Please repeat every record below exactly as written, but leave out the pictures.

################

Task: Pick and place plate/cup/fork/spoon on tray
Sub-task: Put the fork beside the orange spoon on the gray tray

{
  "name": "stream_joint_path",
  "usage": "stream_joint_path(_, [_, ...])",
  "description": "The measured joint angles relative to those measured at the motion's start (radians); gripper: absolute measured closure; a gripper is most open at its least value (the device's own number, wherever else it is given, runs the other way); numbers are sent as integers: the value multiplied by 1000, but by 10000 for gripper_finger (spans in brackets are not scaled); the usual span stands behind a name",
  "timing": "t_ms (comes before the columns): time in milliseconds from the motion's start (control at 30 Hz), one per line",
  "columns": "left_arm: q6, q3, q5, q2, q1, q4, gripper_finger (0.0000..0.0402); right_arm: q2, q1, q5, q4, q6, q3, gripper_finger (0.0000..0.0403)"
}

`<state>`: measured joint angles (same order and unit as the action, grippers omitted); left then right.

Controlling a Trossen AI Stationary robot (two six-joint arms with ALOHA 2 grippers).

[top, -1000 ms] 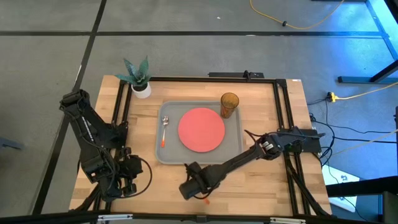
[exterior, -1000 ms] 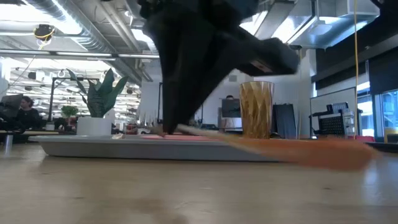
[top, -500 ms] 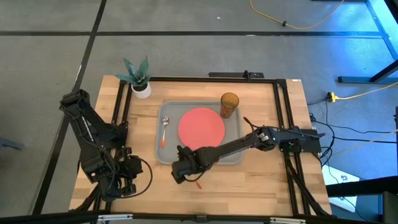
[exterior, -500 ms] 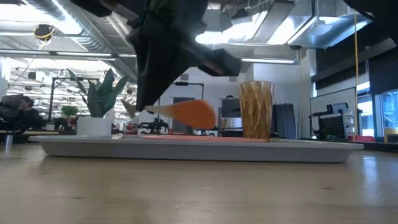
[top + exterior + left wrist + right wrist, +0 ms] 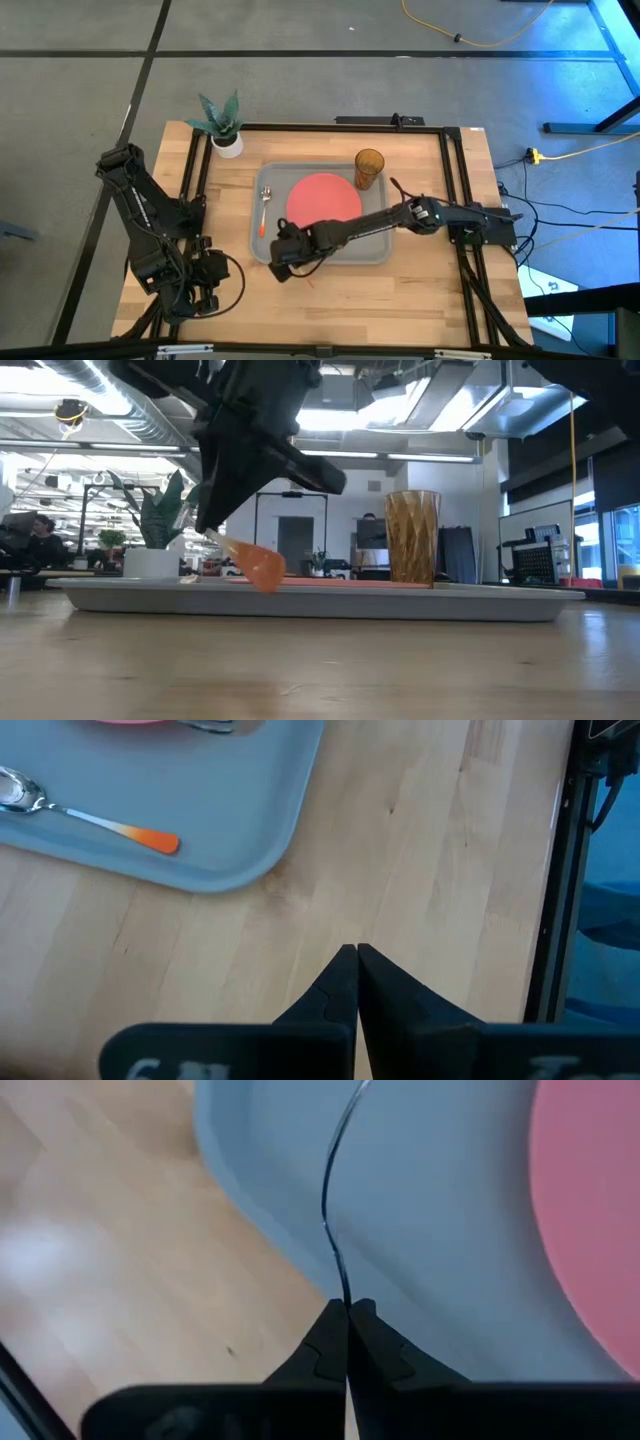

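Observation:
The grey tray point(image 5: 377, 243) lies mid-table and holds the coral-red plate point(image 5: 323, 203), the amber cup point(image 5: 368, 168) at its far right corner, and the spoon point(image 5: 264, 208) along its left side. The spoon also shows in the left wrist view point(image 5: 80, 815). My right gripper point(image 5: 283, 256) is over the tray's near left corner, shut on the fork point(image 5: 330, 1210). The fork's orange handle tip point(image 5: 258, 568) shows in the low view. My left gripper point(image 5: 357, 955) is shut and empty above the bare wood at the table's near left. My right gripper pinches the fork's thin metal shaft point(image 5: 341, 1285) between its two fingertips. The fork is seen edge-on and runs forward from the fingers over the tray. It is lifted clear, and its orange handle end point(image 5: 258, 568) slants down below the gripper.
A small potted plant point(image 5: 222, 125) stands at the table's far left, beyond the tray. A black frame rail point(image 5: 455, 180) runs along the table's edges. Bare wood lies between the tray and the near edge.
My right gripper has gone from the near edge toward the far and left, up to the tray's near left corner. It carries the fork, which has come up off the table. The fork's orange handle end now slants downward.

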<state>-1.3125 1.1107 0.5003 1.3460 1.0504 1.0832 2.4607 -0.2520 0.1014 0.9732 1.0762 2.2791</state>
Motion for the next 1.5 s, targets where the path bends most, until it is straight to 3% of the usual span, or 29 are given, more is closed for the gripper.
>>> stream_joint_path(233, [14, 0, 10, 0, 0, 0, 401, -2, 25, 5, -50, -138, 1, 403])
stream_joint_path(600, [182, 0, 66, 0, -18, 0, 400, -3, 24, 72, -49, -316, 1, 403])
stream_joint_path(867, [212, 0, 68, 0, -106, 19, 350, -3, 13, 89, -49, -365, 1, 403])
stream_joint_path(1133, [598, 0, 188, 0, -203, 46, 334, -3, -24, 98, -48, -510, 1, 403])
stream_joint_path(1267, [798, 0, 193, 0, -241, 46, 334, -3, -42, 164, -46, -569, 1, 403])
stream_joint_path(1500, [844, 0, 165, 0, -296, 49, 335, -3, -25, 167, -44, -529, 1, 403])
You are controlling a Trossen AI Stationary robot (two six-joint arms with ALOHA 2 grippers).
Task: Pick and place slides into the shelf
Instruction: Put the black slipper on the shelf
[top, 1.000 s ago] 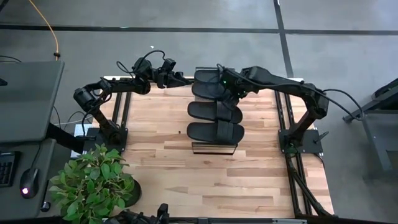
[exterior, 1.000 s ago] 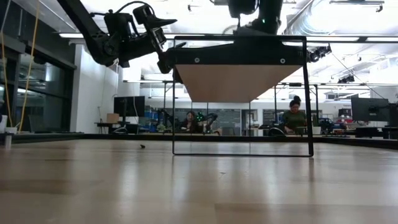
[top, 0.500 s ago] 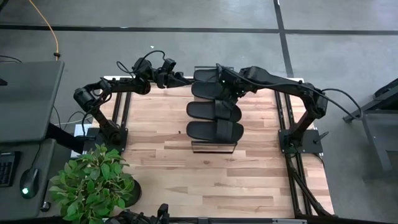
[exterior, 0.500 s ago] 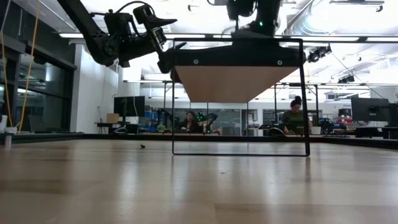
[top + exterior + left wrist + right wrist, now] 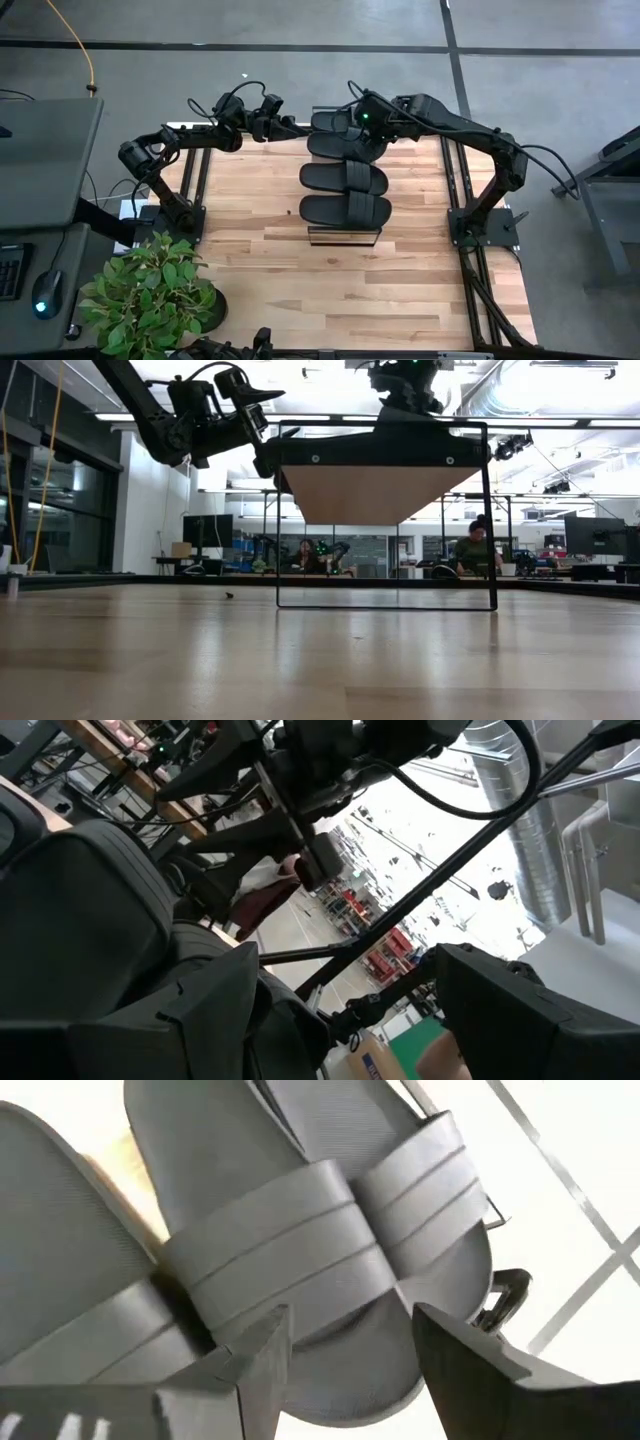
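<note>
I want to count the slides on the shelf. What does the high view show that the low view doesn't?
Only the high view shows the slides: black sandals lined up along the shelf top, with the right gripper over the far end, plus a potted plant. Only the low view shows the shelf's plank underside and people seated in the room behind. Both show the shelf and the left gripper beside its far end.

**Two slides fill the right wrist camera**

The right gripper (image 5: 345, 1355) has its two dark fingers (image 5: 262, 1355) spread apart, nothing between them. Just beyond lie two black slides side by side, their ribbed band straps meeting: the nearer slide (image 5: 270, 1250) and the farther slide (image 5: 425, 1185). A third slide (image 5: 70, 1280) lies alongside, pale wood (image 5: 105, 1190) showing between.
</note>
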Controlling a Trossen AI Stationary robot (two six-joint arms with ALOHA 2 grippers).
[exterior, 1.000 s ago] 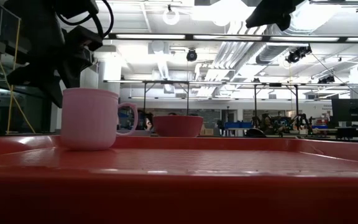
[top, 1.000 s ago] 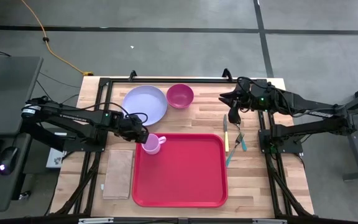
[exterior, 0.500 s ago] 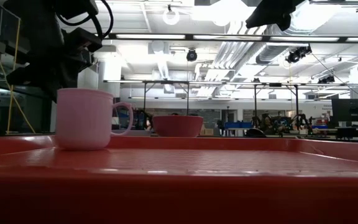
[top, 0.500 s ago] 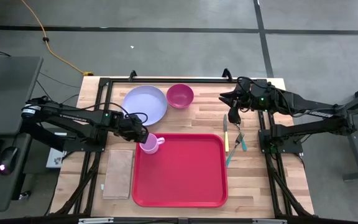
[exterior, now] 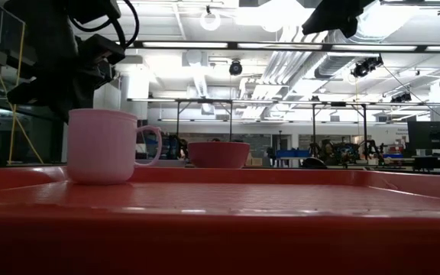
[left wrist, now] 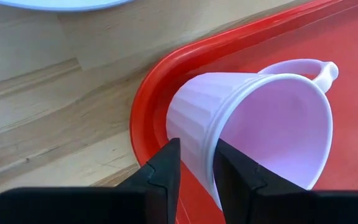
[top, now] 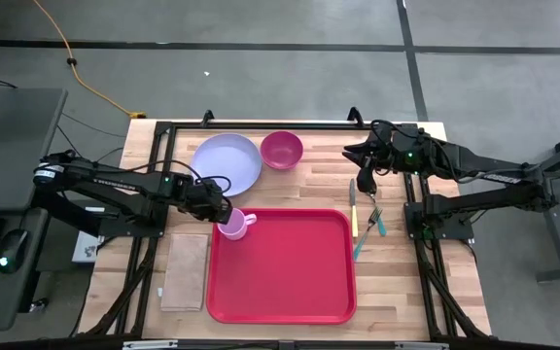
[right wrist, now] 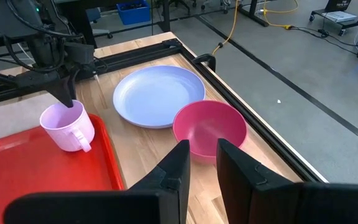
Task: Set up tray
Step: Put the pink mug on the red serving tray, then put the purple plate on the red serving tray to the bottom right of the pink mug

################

- **Expected answer**
Task: Pick and place plate/cup/fork/spoon on tray
Sub-task: Put the fork beside the orange spoon on the gray tray

{
  "name": "stream_joint_path",
  "usage": "stream_joint_path(_, [_, ...])",
  "description": "The measured joint angles relative to those measured at the motion's start (radians); gripper: absolute measured closure; a gripper is most open at its least value (the device's own number, wherever else it is given, runs the other way); numbers are sent as integers: the value multiplied by 1000, but by 10000 for gripper_finger (spans in brackets are not scaled); the usual span stands behind a name",
  "timing": "t_ms (comes before the columns): time in milliseconds from the motion's start (control at 30 Hz), one per line",
  "columns": "left_arm: q6, q3, q5, q2, q1, q4, gripper_finger (0.0000..0.0402); right_arm: q2, q1, q5, q4, q6, q3, gripper_finger (0.0000..0.0403)"
}

`<state>`: measured joint angles (same order and unit as the action, grippers omitted); left then right.

Controlling a Trossen AI Stationary robot (two six-joint arms with ALOHA 2 grippers).

[top, -1000 ms] 
[exterior, -1000 ms] 
[top, -500 ms] 
[exterior, -500 ms] 
[top + exterior + left wrist + right wrist, +0 ms] 

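Observation:
The grey tray point(image 5: 377, 243) lies mid-table and holds the coral-red plate point(image 5: 323, 203), the amber cup point(image 5: 368, 168) at its far right corner, and the spoon point(image 5: 264, 208) along its left side. The spoon also shows in the left wrist view point(image 5: 80, 815). My right gripper point(image 5: 283, 256) is over the tray's near left corner, shut on the fork point(image 5: 330, 1210). The fork's orange handle tip point(image 5: 258, 568) shows in the low view. My left gripper point(image 5: 357, 955) is shut and empty above the bare wood at the table's near left. My right gripper pinches the fork's thin metal shaft point(image 5: 341, 1285) between its two fingertips. The fork is seen edge-on and runs forward from the fingers over the tray. It is lifted clear, and its orange handle end point(image 5: 258, 568) slants down below the gripper.
A small potted plant point(image 5: 222, 125) stands at the table's far left, beyond the tray. A black frame rail point(image 5: 455, 180) runs along the table's edges. Bare wood lies between the tray and the near edge.
My right gripper has gone from the near edge toward the far and left, up to the tray's near left corner. It carries the fork, which has come up off the table. The fork's orange handle end now slants downward.
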
<state>-1.3125 1.1107 0.5003 1.3460 1.0504 1.0832 2.4607 -0.2520 0.1014 0.9732 1.0762 2.2791</state>
Motion for the next 1.5 s, targets where the path bends most, until it is straight to 3% of the usual span, or 29 are given, more is closed for the gripper.
>>> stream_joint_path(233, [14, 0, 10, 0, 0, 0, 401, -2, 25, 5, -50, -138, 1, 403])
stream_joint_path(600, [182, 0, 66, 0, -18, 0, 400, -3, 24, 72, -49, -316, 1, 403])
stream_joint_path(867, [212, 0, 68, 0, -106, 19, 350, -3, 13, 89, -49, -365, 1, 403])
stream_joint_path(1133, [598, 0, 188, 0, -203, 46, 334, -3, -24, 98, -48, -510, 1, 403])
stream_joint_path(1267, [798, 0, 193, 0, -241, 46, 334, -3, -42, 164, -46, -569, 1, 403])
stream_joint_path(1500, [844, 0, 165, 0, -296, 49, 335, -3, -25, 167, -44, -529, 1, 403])
You are controlling a Trossen AI Stationary robot (two six-joint arms with ALOHA 2 grippers).
Task: Pick and place slides into the shelf
Instruction: Put the black slipper on the shelf
[top, 1.000 s ago] 
[exterior, 1.000 s ago] 
[top, 0.500 s ago] 
[exterior, 0.500 s ago] 
[top + exterior + left wrist + right wrist, now] 
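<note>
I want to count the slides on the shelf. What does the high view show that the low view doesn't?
Only the high view shows the slides: black sandals lined up along the shelf top, with the right gripper over the far end, plus a potted plant. Only the low view shows the shelf's plank underside and people seated in the room behind. Both show the shelf and the left gripper beside its far end.

**Two slides fill the right wrist camera**

The right gripper (image 5: 345, 1355) has its two dark fingers (image 5: 262, 1355) spread apart, nothing between them. Just beyond lie two black slides side by side, their ribbed band straps meeting: the nearer slide (image 5: 270, 1250) and the farther slide (image 5: 425, 1185). A third slide (image 5: 70, 1280) lies alongside, pale wood (image 5: 105, 1190) showing between.
</note>
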Controlling a Trossen AI Stationary robot (two six-joint arms with ALOHA 2 grippers).
[exterior, 1.000 s ago] 
[top, 1.000 s ago] 
[exterior, 0.500 s ago] 
[top, 0.500 s ago] 
[exterior, now] 
[left wrist, now] 
[top, now] 
[right wrist, now] 
Task: Set up tray
Step: Put the pink mug on the red serving tray, then put the purple plate on the red serving tray to the bottom right of the pink mug

There is no more to the output.